◆ **WHAT TO WORK ON**:
Your copy should start at the line with "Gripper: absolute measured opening" and end at the line with "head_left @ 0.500" in the data below. Transcribe only those lines, exactly, pictures excluded.

***

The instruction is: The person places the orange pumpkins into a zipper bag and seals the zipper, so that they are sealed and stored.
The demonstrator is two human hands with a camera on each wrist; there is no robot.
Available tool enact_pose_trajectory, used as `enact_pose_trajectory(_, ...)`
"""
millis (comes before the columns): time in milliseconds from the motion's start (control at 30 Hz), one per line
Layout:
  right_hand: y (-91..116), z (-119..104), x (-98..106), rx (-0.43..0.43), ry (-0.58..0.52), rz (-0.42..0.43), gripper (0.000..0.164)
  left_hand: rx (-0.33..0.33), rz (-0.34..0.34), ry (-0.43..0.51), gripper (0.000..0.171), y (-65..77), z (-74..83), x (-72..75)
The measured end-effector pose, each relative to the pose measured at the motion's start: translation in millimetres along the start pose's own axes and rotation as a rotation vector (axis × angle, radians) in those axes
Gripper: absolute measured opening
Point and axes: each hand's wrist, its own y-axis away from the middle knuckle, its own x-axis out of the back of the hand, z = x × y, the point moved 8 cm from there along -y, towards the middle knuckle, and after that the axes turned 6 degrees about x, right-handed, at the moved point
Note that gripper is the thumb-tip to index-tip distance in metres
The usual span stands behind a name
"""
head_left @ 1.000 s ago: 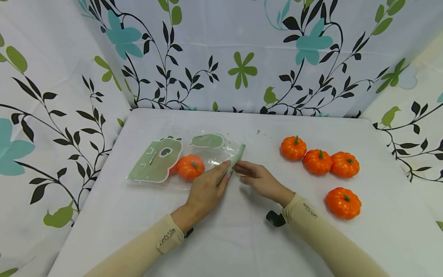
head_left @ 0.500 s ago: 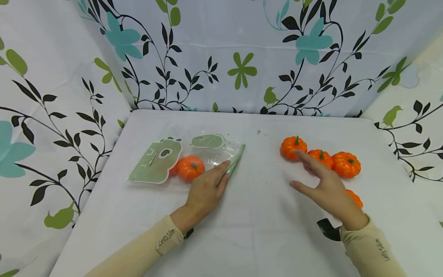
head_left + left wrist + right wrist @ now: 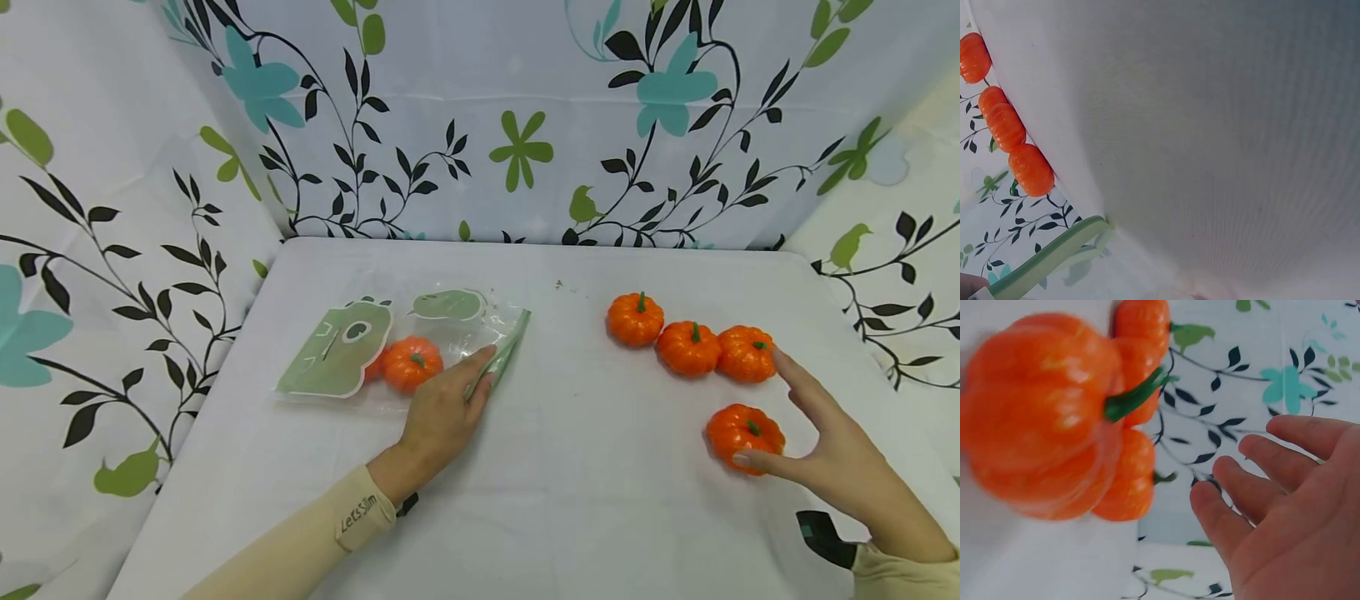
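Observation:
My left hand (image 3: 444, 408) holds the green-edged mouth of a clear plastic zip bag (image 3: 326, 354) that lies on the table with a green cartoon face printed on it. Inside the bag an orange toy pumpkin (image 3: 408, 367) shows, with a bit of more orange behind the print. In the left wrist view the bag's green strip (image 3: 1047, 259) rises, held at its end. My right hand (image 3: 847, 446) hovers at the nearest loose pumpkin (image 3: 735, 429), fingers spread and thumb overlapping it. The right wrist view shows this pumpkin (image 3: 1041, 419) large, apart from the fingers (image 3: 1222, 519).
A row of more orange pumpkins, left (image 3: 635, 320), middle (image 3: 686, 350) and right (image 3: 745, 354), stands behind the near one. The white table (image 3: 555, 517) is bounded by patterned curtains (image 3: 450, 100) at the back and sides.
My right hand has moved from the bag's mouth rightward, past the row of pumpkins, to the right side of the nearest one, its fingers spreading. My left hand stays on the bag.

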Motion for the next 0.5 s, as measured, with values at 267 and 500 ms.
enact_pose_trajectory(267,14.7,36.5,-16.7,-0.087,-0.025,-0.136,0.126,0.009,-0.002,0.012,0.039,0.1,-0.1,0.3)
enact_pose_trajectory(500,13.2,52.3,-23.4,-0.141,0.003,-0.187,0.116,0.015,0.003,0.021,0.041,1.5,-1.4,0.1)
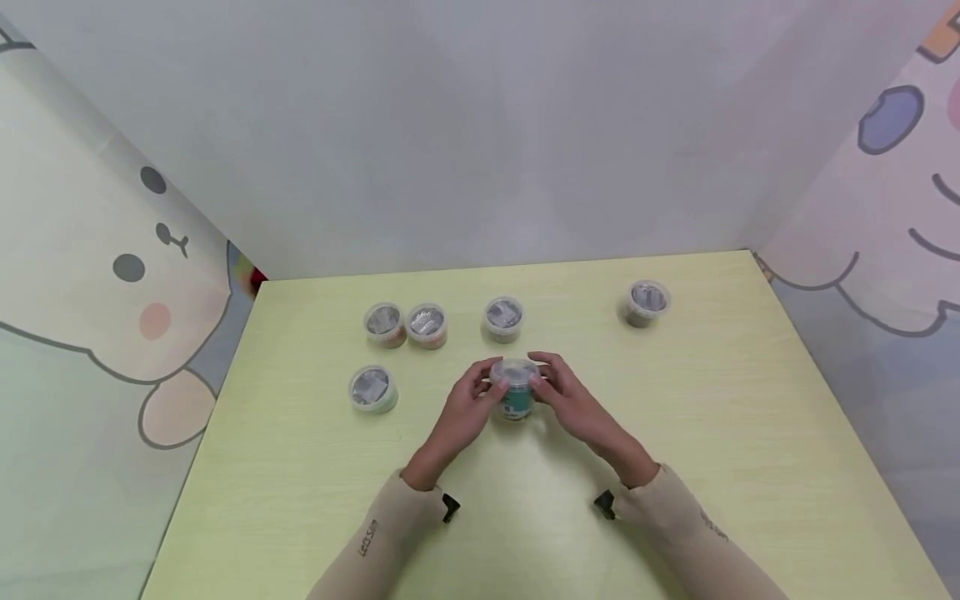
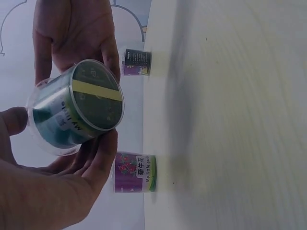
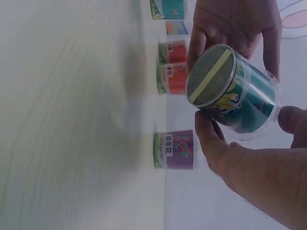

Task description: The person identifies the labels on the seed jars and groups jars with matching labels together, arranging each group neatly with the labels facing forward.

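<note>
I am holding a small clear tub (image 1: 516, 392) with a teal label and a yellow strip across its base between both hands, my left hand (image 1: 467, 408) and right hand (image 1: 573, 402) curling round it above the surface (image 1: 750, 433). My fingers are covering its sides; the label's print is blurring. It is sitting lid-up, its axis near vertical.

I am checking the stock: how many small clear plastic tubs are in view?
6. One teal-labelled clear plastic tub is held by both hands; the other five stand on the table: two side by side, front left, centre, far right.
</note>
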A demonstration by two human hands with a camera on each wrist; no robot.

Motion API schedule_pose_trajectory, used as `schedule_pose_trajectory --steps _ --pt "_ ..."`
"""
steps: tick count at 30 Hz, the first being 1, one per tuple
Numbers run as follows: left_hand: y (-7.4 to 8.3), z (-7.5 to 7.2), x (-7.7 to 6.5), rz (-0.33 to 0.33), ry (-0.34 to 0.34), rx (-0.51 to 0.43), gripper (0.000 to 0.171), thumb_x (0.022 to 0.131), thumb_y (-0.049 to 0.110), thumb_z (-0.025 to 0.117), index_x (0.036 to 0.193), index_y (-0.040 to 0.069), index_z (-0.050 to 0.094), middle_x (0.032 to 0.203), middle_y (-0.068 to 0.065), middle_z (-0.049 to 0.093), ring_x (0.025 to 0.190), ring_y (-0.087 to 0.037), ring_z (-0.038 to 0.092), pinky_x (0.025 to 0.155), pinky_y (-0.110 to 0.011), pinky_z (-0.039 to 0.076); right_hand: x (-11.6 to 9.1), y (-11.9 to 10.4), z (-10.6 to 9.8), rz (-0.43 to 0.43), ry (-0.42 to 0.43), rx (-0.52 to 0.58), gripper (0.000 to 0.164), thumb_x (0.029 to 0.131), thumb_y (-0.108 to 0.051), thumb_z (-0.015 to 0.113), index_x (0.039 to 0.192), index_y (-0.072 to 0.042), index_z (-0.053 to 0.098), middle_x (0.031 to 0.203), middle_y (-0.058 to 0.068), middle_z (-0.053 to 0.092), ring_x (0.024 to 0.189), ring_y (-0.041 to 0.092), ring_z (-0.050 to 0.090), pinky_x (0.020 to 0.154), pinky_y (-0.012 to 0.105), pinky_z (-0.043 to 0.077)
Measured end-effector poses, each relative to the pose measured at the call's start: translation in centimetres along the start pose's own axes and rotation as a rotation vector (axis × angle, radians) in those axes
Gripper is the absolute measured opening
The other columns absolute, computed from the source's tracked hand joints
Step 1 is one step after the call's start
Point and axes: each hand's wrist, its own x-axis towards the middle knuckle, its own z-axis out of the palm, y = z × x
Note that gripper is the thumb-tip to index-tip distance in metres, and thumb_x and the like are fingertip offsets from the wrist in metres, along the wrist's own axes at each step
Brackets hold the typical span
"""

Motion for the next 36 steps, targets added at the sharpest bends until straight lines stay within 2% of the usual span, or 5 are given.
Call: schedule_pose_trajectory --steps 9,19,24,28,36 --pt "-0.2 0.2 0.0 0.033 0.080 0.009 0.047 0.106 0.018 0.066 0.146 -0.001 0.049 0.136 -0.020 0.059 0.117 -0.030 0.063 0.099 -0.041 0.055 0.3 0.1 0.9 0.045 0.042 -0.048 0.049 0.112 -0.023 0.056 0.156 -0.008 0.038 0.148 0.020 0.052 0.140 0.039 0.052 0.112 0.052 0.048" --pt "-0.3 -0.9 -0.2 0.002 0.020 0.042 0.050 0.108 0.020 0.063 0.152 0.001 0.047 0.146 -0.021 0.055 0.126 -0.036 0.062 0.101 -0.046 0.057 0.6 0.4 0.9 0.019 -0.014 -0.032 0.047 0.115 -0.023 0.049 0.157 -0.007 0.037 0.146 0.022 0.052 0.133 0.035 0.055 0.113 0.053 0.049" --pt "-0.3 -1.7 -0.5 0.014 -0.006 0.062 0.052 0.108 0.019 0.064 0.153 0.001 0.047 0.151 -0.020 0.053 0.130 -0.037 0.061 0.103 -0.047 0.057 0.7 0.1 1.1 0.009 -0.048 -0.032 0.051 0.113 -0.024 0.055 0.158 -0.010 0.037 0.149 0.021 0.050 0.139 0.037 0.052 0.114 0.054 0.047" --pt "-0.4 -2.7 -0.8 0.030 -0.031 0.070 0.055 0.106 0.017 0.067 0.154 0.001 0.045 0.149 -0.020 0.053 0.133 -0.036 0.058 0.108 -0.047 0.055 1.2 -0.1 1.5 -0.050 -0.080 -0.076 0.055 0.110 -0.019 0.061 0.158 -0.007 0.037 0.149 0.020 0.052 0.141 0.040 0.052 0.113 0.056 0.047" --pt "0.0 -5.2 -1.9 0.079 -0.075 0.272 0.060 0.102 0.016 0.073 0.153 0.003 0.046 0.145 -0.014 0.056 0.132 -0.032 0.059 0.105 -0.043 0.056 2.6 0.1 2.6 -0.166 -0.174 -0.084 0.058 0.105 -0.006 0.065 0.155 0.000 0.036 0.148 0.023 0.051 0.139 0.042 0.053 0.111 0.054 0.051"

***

◆ **RESPONSE BOX**:
Gripper: absolute measured opening
Point and axes: each hand's wrist, its own y-axis away from the middle knuckle, its own x-axis out of the back of the hand, z = x × y, the point moved 8 cm from there along -y, towards the middle knuckle, and after that the axes turned 6 degrees about x, right-handed, at the moved point
Note that gripper is the thumb-tip to index-tip distance in metres
The usual span stands behind a name
"""
head_left @ 1.000 s ago: 
head_left @ 0.500 s ago: 

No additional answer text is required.